Vous êtes plutôt Ouigoflex, Max Actif ou tarif classique à 150 euros pour un Paris-Perpignan ? Depuis la mise en place de l’ultra-lucratif yield-management, la SNCF semble se remplir les poches en vidant les nôtres. Analyse avec l’économiste le plus speed de France.
Légende photo : GROS LOT_ Appliqué depuis 2007, le système de yield management a permis à la SNCF d’optimiser grassement ses recettes. L’heureux gagnant ? Son président, Jean-Pierre Farandou.
Pendant longtemps, les prix des biens jugés essentiels ont été administrés, c’est-à-dire fixés ou encadrés, par l’État. Déjà, l’empereur romain Dioclétien, en 301 après J.-C., avait fixé des prix sur plus de 900 marchandises. En France, les prix ont été volontairement administrés depuis la Deuxième Guerre mondiale sur un certain nombre de biens comme les transports, l’énergie, les médicaments ou les services postaux pour progressivement être abandonnés au profit d’une tarification plus dynamique que l’on peut communément qualifier de « yield management ».
RAPPORTS DE FORCE
La première chose qu’il faut bien avoir en tête, c’est que les prix ne se déterminent pas de façon naturelle. Ils dépendent principalement de rapport de force.

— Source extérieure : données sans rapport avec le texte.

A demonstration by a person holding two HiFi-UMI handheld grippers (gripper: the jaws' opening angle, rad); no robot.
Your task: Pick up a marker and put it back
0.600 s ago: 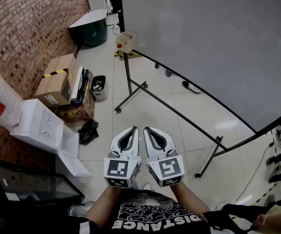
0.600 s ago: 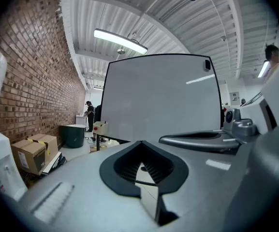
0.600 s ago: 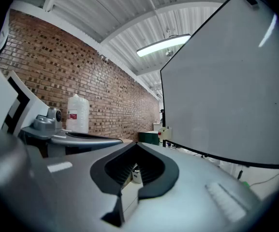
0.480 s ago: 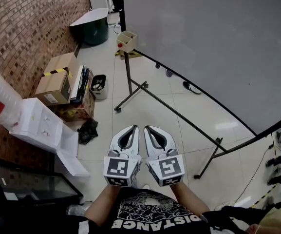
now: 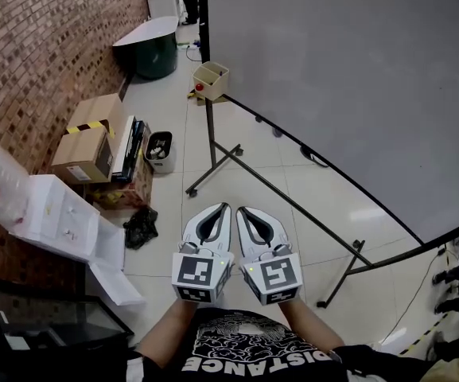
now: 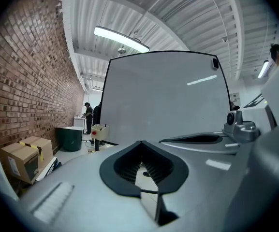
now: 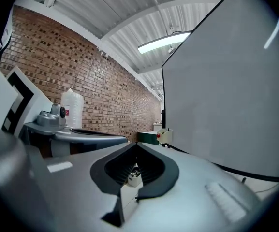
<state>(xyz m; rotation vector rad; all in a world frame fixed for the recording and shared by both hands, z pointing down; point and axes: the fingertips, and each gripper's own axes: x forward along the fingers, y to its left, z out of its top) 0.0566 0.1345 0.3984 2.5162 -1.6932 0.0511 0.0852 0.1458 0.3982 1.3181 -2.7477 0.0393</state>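
Whiteboard (image 5: pixel 348 78) cropped, left tool (image 5: pixel 223 208), right tool (image 5: pixel 242 209) closed

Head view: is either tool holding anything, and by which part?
Nothing is held. The left tool and right tool are both shut tip to tip, with nothing between the jaws.

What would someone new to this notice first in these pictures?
The large grey whiteboard fills the right side, facing a long brick wall on the left. At bottom centre the left gripper and right gripper are held side by side above the tiled floor, both shut and empty. Cardboard boxes sit at the wall's foot.
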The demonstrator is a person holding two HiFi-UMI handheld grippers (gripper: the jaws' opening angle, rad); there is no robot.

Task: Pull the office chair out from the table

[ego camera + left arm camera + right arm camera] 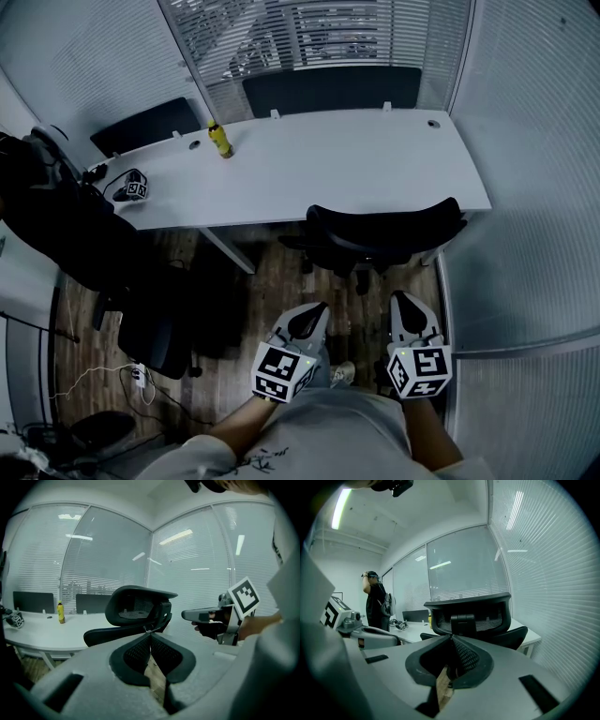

Ce n’est pas par la force de la nature que la société dans son ensemble a jugé que dans le prix d’une paire de basket la fabrication ne valait quasiment rien, alors que le marketing ou le design allaient absorber quasiment la majorité de la valeur. Le fait qu’une star, qui n’a en rien conçu une basket ou un vêtement, s’approprie la majorité de la valeur du produit, juste en prêtant son image, est le fruit d’un rapport de force. L’organisation capitaliste de notre économie accorde plus de valeur au mannequin qu’à la couturière vietnamienne qui a produit la chaussure. C’est la loi du plus fort en économie de marché. Des prix administrés par l’État reflètent également ces rapports de force. Par exemple, le prix du timbre postal en 1840 a été basé sur le poids de la lettre, et non la distance, après de nombreux débats virulents. Idem pour les tarifs du kilowattheure pour l’électricité qui a été fixé, après de nombreuses discussions, de manière uniforme sur l’ensemble du territoire, alors même qu’il devrait être plus élevé dans les communes où il y a moins d’habitants. Le principe qui vise à donner le même prix à tous les usagers, en répartissant de manière équitable les coûts entre les usagers, s’appelle la péréquation tarifaire. C’est ce qui était appliqué au début aux billets de train de la SNCF.
TARIFICATION DYNAMIQUE
Mais cette tarification a été critiquée par de nombreux économistes (surtout les libéraux), obsédés par les lois du marché. Pour eux, il faut que le prix suive la loi de l’offre et de la demande. Il doit donc augmenter quand la demande dépasse l’offre, et diminuer lorsque l’offre dépasse la demande. Bienvenue dans la tarification dynamique (où le yield management) qui s’est généralisée notamment avec l’arrivée d’Internet. Cette tarification vise à fixer un prix individuel en fonction de l’offre et de la demande au moment de l’achat. Par exemple, si vous achetez votre billet à un moment où il y a peu de voyageurs, alors le prix va être plus faible puisqu’il faut remplir les trains. À l’inverse, le prix peut devenir très cher si vous achetez votre billet au moment où il y a beaucoup de départs. Si cette tarification peut paraître logique d’un point de vue théorique, elle se révèle injuste en pratique. Tout simplement parce que les vacances sont fixées pour beaucoup de familles par le calendrier scolaire. Les vacances de Noël et d’été voient donc les prix des billets fortement augmenter. Et même si vous n’avez pas d’enfants, beaucoup d’entreprises incitent leurs salariés à déposer leurs congés en juillet et août puisque leur activité est ralentie. Bref, un jackpot pour la SNCF.